Cyber Crime Regulations: Worldwide Overview
Some interesting facts released by the United Nations Conference On Trade and Development (UNCTAD) global mapping for legislations against cyber crime reveal that many more countries, even in Asia and Africa, are giving priority to the issue of cyber crime. A total of 107 countries now have a data protection and privacy legislation measures in full place.
It becomes obvious that cyber crime is a towering global threat, one for which trillions of dollars are being spent in a desperate but necessary effort to combat and contain it. And as such, it is important that we know just what cyber crime entails.
What Is Cyber Crime?
Cyber crime generally refers to offended and illegal activities that involve computers and global electronic computer networks. Some of these activities are inspired by various goals, from profit-seeking intruders to eerie cases of cyber terrorism, from identity attacks to corporate systems attacks, and from wanton damage to property all the way down to sheer obscenity.

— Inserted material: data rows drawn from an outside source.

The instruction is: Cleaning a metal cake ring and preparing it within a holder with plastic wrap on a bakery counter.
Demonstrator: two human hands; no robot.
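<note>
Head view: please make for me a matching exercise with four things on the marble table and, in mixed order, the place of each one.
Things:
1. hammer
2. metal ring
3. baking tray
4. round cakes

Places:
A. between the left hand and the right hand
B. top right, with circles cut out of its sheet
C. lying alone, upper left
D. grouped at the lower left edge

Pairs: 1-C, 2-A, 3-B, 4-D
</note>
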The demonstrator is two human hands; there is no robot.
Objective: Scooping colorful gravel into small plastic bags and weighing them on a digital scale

Whether the computer was used to commit the crime, or whether it was the target of the crime, as long as the offense involves a computer it is a standard case to be regarded as a cyber crime. Examples of cyber crime include the following:
- Exchanging child or even adult pornography;
- Revenge porn;
- Copyright infringement;
- Harassment and stalking (also known as cyberbullying);
- Cyberattacks (which disrupt the activities of legalized computer networks);
- Identity theft;
- Fraud (including bank and credit card frauds among other schemes).
Federal Fraud Statutes
Crimes against information and information systems, crimes against communications and technology and the internet are all regarded as cyber crimes. Due to the massive reach of these crimes, the response against them is coordinated and global. Organizations and individuals in their own best interest should always seek to adhere to regulatory requirements that have been laid down in view of curbing cyber crimes.
Everyone must understand that the use of the internet for cyber crimes results in criminal prosecution with disastrous consequences. Examples of such clamp downs carried out by governments include such as the Megaload case and the DDoS attack on the website of the US Department Of Justice (Cybercrimes, 2018).

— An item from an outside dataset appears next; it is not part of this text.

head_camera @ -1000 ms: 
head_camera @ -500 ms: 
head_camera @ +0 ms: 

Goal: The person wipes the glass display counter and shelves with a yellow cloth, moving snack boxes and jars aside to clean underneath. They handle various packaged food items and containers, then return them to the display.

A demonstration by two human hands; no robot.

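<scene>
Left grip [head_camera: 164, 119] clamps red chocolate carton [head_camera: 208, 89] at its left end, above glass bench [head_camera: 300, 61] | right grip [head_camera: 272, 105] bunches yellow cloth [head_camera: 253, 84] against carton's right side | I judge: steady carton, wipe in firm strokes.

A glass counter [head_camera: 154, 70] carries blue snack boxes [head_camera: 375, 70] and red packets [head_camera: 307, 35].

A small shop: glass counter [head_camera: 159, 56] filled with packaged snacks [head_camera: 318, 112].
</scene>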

Several federal statutes have been passed in the US to prohibit the use of some ports as a means for perpetrating cyber crime. These include:
- Email Fraud Statute
Thus is in connection with internet spam and scams. It is prohibited to access a protected computer without authorization for the purpose of sending or transmitting or relaying commercial messages or altering header information in/through electronic mail with fraudulent intent.
- Computer Fraud Statute
It is a crime to access a lone computer or a computer network without proper authorization for the purpose of trafficking passwords or classified information or for perpetrating fraud or for passing malicious code.
- Wire Fraud Statue
It is a federal crime to take advantage of the radio, television, wire or cable networks or any kind of computer used by governments or corporations or financial institutions to indulge in fraudulent schemes.

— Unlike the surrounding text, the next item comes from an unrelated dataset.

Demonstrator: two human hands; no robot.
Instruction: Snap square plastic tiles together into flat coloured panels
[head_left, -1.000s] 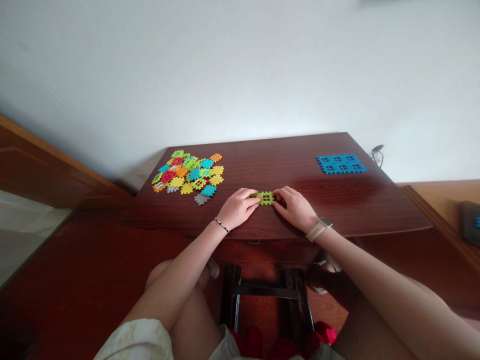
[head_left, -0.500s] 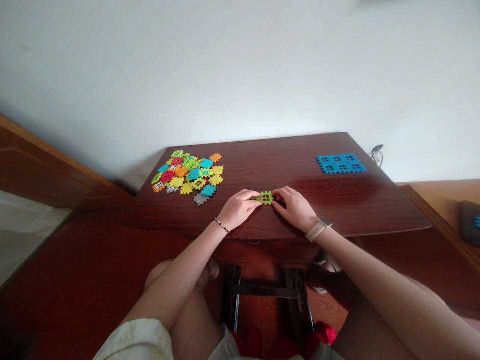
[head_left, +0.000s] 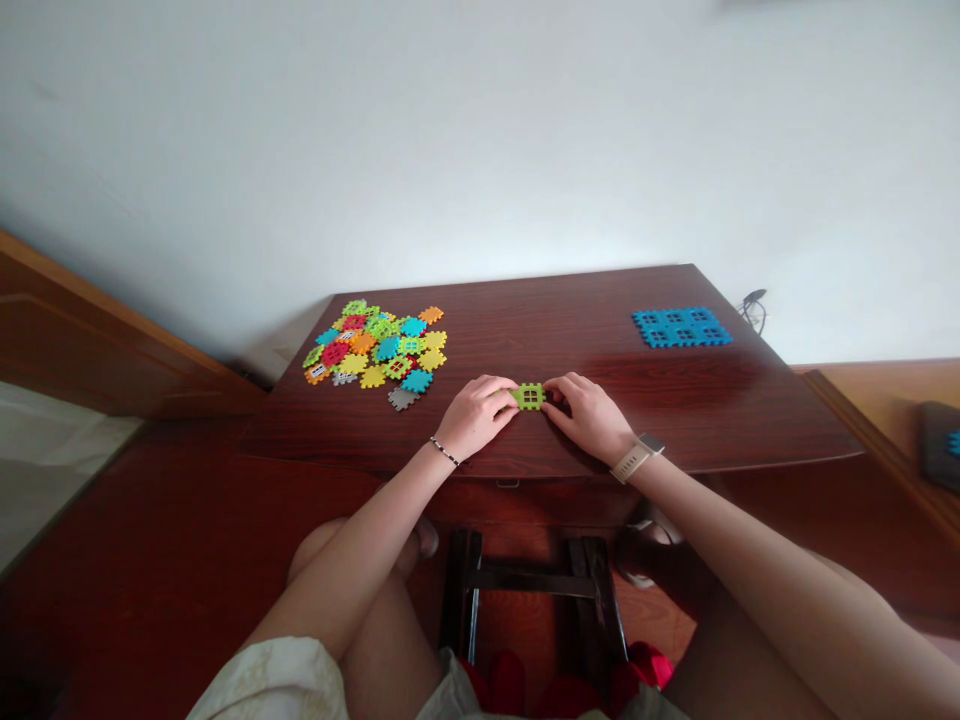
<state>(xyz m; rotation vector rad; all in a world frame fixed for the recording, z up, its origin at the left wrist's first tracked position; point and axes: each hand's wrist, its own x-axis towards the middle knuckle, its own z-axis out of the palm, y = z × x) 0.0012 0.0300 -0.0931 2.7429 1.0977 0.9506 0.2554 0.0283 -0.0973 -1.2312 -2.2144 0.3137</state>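
Though windowed, green toothed tile [head_left: 531, 396]

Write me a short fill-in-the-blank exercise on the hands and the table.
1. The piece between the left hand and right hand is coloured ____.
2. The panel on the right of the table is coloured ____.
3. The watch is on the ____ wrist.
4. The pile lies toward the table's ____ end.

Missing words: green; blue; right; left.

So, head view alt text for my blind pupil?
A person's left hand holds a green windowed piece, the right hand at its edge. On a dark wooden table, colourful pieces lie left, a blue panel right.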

What You Can Do Against Cyber Crime?
There are a few things one can do as an individual to assist in the fight against cyber crime. The foremost of these is to know the various laws against cyber crime in different countries across the globe (Cybercrime Law, 2017). After you have taken the time and put in the necessary effort to know these laws, it is equally important to comply with these regulations, whether you are an individual or a financial institution or a business or a corporate identity.
You must also train your staff or family and friends how to recognize cyber crime, to desist from practicing it or getting involved in anything that even looks like it, and to immediately report any suspicious activity they come across to the appropriate authorities.